Personal information
- Born: 2 May 1992 (age 34) Portsmouth, England
- Spouses: James Castle (died 2024)

Professional wrestling career
- Ring name(s): Zoe Lucas Monster Z. Sullivan
- Billed height: 5 ft 8 in (173 cm)
- Billed weight: 114 lb (52 kg)
- Debut: 27 June 2015

= Zoe Lucas =

English professional wrestler

Zoe Lucas (born 2 May 1992) is an English professional wrestler. She is best known for her work on the independent circuit with promotions such as Rise Wrestling, Shimmer Women Athletes, World Wonder Ring Stardom, Pro-Wrestling: EVE, and Revolution Pro Wrestling, becoming a one-time RevPro British Women's Champion in the latter.

==Early life==
Lucas was born in Portsmouth on 2 May 1992.

==Professional wrestling career==

Lucas debuted as part of an English faction on 27 June 2015. She first visited Japan in February 2017 to wrestle for World Wonder Ring Stardom, returning a second time in May 2018 and a third time in June 2019. After joining the faction Stars, she turned on them and joined Hana Kimura's faction Tokyo Cyber Squad in their first match.

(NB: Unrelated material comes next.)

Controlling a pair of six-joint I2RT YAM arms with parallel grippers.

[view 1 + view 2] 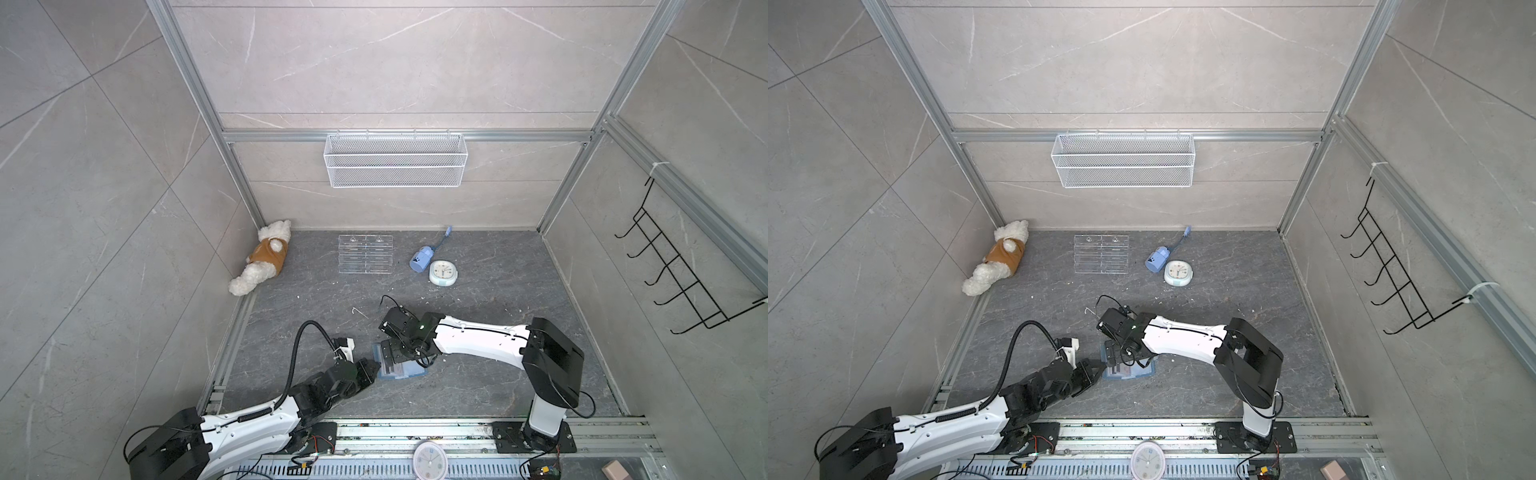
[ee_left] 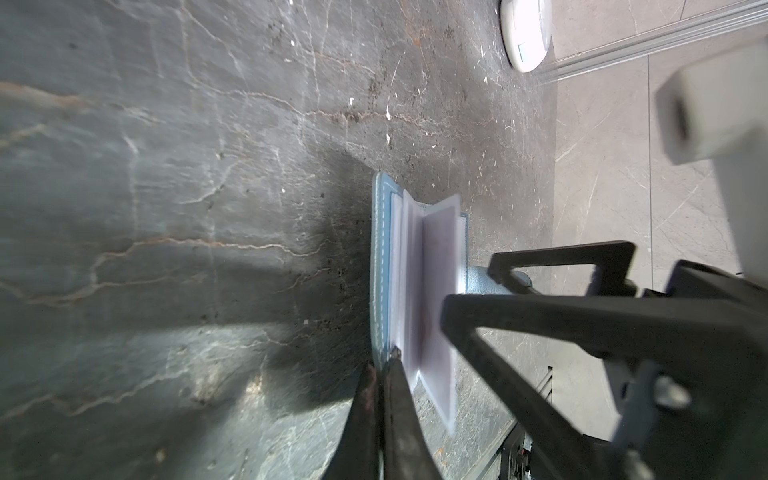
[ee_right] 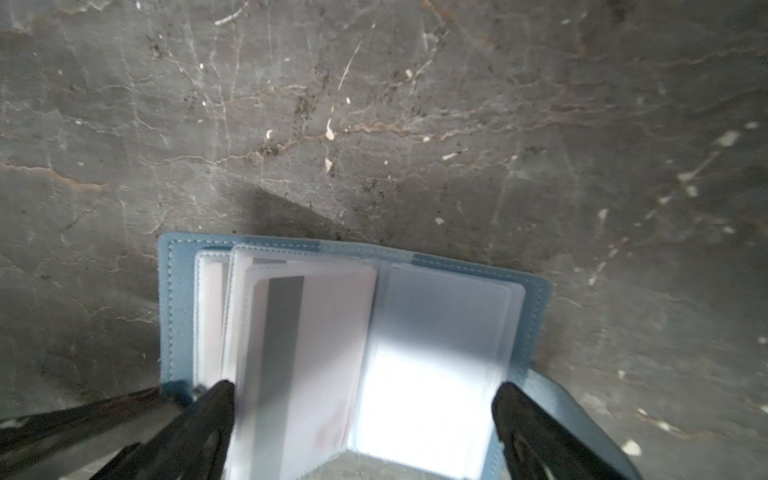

At the Nagoya Games on 15 July, she challenged for the Artist of Stardom Championship held by Mayu Iwatani, Saki Kashima, and Tam Nakano, who also participated in Tokyo Cyber Squad, but did not win the title. That year, she also competed in British promotions such as Revolution Pro Wrestling (RevPro) and Pro-Wrestling: EVE and American promotions such as SHIMMER and Rise Wrestling.

Lucas retired in November 2022 before returning to RevPro in February 2025.

==Personal life==
Lucas was married to fellow wrestler James Castle until his death from cancer in June 2024.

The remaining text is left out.